THE PROBLEM = Omit the pictures, please, and give each record below again exactly.

MATERIAL SUPPLIED =
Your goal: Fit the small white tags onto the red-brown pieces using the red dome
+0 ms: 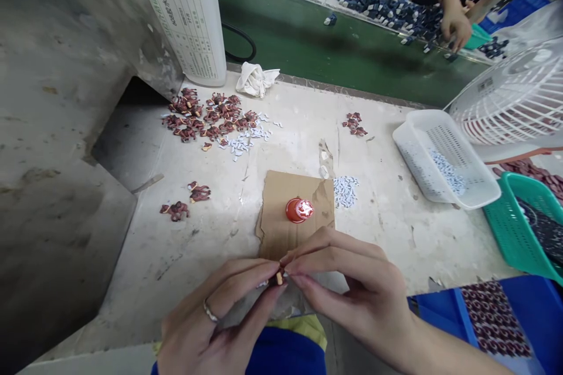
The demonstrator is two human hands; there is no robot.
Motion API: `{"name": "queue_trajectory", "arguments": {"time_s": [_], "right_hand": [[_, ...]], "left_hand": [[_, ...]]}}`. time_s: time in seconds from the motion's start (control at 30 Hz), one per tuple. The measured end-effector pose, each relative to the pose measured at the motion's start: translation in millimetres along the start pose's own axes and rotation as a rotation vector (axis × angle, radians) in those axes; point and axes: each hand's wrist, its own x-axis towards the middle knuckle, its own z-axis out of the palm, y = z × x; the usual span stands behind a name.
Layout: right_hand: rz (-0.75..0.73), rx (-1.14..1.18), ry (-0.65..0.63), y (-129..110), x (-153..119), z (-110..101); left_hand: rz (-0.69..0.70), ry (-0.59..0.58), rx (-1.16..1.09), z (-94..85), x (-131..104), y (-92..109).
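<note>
Bench: pale, stained worktop [387, 199] in a workshop, with a grey metal housing rising along my left side and a green conveyor belt [316, 47] running behind it.
Left hand: my left hand [211, 322], a ring on one finger, closes thumb and forefinger on a small brown part [279, 276] low in the middle of the view.
Right hand: my right hand [352, 281] meets it from the other side, fingertips pinched together on the same small brown part, so both hands touch at that spot.
Small part: tiny, brownish with a pale end; too small to tell more.
Cardboard: a torn brown cardboard piece [281, 211] lies just beyond my fingers, and a red cap [299, 210] with white smears sits on it.
White bits: a little heap of white chips [345, 190] lies at the cardboard's right edge; more are scattered further back on the left.
Brown pile: a spread of dark red-brown pieces [206, 114] lies far left on the bench, with two small clusters nearer me and another small cluster to the right.
Containers: a white plastic basket [417, 152] holds more white chips; a green basket [505, 211] and a blue tray [440, 304] sit at my right.
Background: a white jug [185, 12] with a printed label, a crumpled white rag [259, 79], a white fan [514, 99].
Co-worker: another person's hand [455, 29] rests among dark blue parts [387, 9] across the belt.
</note>
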Motion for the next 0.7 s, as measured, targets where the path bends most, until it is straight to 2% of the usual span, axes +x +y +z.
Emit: {"name": "queue_trajectory", "arguments": {"time_s": [0.2,0.37,0.57,0.7], "right_hand": [[-0.007,-0.007,0.012,0.2,2.5,2.5],[-0.042,-0.084,0.034,-1.6,2.6,5.2],[-0.240,-0.346,-0.112,-6.2,-8.2,-6.3],[-0.305,-0.399,-0.161,-6.5,-12.8,-14.0]], "left_hand": [[-0.030,-0.031,0.027,-2.2,-3.2,-2.1],[-0.021,0.003,0.062,-1.9,-3.6,-0.1],[-0.054,0.005,0.037,-2.0,-6.1,3.8],[-0.060,0.035,-0.010,1.6,-3.8,5.3]]}}
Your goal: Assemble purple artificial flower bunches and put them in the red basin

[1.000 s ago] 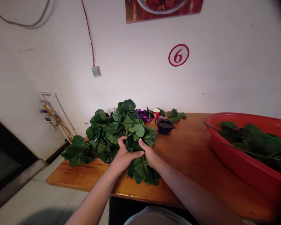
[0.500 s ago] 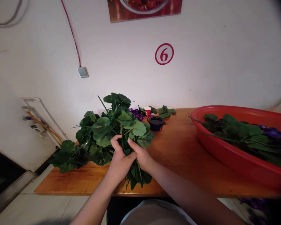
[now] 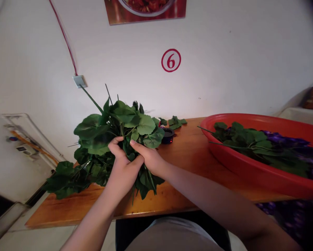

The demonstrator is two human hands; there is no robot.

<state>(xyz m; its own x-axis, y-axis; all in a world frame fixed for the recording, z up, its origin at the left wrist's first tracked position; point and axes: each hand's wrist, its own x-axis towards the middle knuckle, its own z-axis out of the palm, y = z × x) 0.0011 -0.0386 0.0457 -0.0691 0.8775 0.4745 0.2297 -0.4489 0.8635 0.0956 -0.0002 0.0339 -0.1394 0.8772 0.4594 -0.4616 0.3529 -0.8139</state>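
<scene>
Both my hands are closed around the stems of a bunch of green artificial leaves [image 3: 146, 124], held up over the front of the table. My left hand [image 3: 123, 162] grips from the left, its index finger bent across the stems. Against it, my right hand [image 3: 148, 157] clasps the same stems, thumb pointing up at the leaves. Loose stems poke out at the upper left, and more leaves hang below my hands. Behind and to the left, a pile of leaf stems [image 3: 65, 179] lies on the table, partly covered by the bunch.
A red plastic basin [image 3: 235, 164] with leaf stems and purple flowers stands on the right of the wooden table [image 3: 182, 167]. Behind the bunch sit a small dark round pot [image 3: 168, 135] with a red light and some loose leaves [image 3: 176, 122]. Purple flowers [image 3: 284, 212] show below the table's right side.
My view has swung to the right. The bunch has risen closer to me and its stems stick up further at the left, hiding most of the red cup and the purple flowers behind. Both hands keep their grip.
</scene>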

OUTPUT OF THE EXERCISE =
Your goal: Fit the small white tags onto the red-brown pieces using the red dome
+0 ms: 
The demonstrator is two human hands; there is no robot.
Motion API: `{"name": "queue_trajectory", "arguments": {"time_s": [_], "right_hand": [[_, ...]], "left_hand": [[_, ...]]}}`. time_s: time in seconds from the motion's start (control at 30 Hz), one per tuple. The measured end-effector pose, each relative to the pose measured at the motion's start: translation in millimetres along the start pose's own axes and rotation as a rotation vector (axis × angle, radians) in those axes; point and axes: each hand's wrist, its own x-axis towards the middle knuckle, its own z-axis out of the palm, y = z × x; the usual span stands behind a name.
Layout: right_hand: rz (-0.75..0.73), rx (-1.14..1.18), ry (-0.65..0.63), y (-129..110), x (-153..119), z (-110..101); left_hand: rz (-0.69..0.70), ry (-0.59..0.58), rx (-1.16..1.09), z (-94..85), x (-131..104), y (-92..109).
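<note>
Bench: pale, stained worktop [387, 199] in a workshop, with a grey metal housing rising along my left side and a green conveyor belt [316, 47] running behind it.
Left hand: my left hand [211, 322], a ring on one finger, closes thumb and forefinger on a small brown part [279, 276] low in the middle of the view.
Right hand: my right hand [352, 281] meets it from the other side, fingertips pinched together on the same small brown part, so both hands touch at that spot.
Small part: tiny, brownish with a pale end; too small to tell more.
Cardboard: a torn brown cardboard piece [281, 211] lies just beyond my fingers, and a red cap [299, 210] with white smears sits on it.
White bits: a little heap of white chips [345, 190] lies at the cardboard's right edge; more are scattered further back on the left.
Brown pile: a spread of dark red-brown pieces [206, 114] lies far left on the bench, with two small clusters nearer me and another small cluster to the right.
Containers: a white plastic basket [417, 152] holds more white chips; a green basket [505, 211] and a blue tray [440, 304] sit at my right.
Background: a white jug [185, 12] with a printed label, a crumpled white rag [259, 79], a white fan [514, 99].
Co-worker: another person's hand [455, 29] rests among dark blue parts [387, 9] across the belt.
</note>
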Motion for the next 0.7 s, as measured, targets where the path bends most, until it is straight to 2% of the usual span, axes +x +y +z.
Emit: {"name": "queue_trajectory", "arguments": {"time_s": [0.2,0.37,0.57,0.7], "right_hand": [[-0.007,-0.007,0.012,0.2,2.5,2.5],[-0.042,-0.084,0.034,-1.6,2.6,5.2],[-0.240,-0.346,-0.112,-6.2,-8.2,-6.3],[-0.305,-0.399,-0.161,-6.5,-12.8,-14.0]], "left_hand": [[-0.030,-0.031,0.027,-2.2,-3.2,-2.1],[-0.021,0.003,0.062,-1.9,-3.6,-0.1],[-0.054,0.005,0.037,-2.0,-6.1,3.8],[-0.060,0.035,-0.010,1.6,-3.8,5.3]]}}
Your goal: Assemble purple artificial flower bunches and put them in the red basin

[1.000 s ago] 
[0.500 s ago] 
[now] 

The demonstrator is two human hands; there is no robot.

<state>(xyz m; its own x-axis, y-axis; all in a world frame fixed for the recording, z up, its origin at the left wrist's first tracked position; point and axes: each hand's wrist, its own x-axis towards the middle knuckle, its own z-axis out of the palm, y = z × x) 0.0011 -0.0386 0.0457 -0.0691 0.8775 0.4745 0.2297 -0.4489 0.8635 0.0956 -0.0002 0.0339 -0.1394 0.8772 0.4594 -0.4616 0.3529 -0.8139</state>
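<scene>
Both my hands are closed around the stems of a bunch of green artificial leaves [image 3: 146, 124], held up over the front of the table. My left hand [image 3: 123, 162] grips from the left, its index finger bent across the stems. Against it, my right hand [image 3: 148, 157] clasps the same stems, thumb pointing up at the leaves. Loose stems poke out at the upper left, and more leaves hang below my hands. Behind and to the left, a pile of leaf stems [image 3: 65, 179] lies on the table, partly covered by the bunch.
A red plastic basin [image 3: 235, 164] with leaf stems and purple flowers stands on the right of the wooden table [image 3: 182, 167]. Behind the bunch sit a small dark round pot [image 3: 168, 135] with a red light and some loose leaves [image 3: 176, 122]. Purple flowers [image 3: 284, 212] show below the table's right side.
My view has swung to the right. The bunch has risen closer to me and its stems stick up further at the left, hiding most of the red cup and the purple flowers behind. Both hands keep their grip.
</scene>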

This exercise has been answered in full.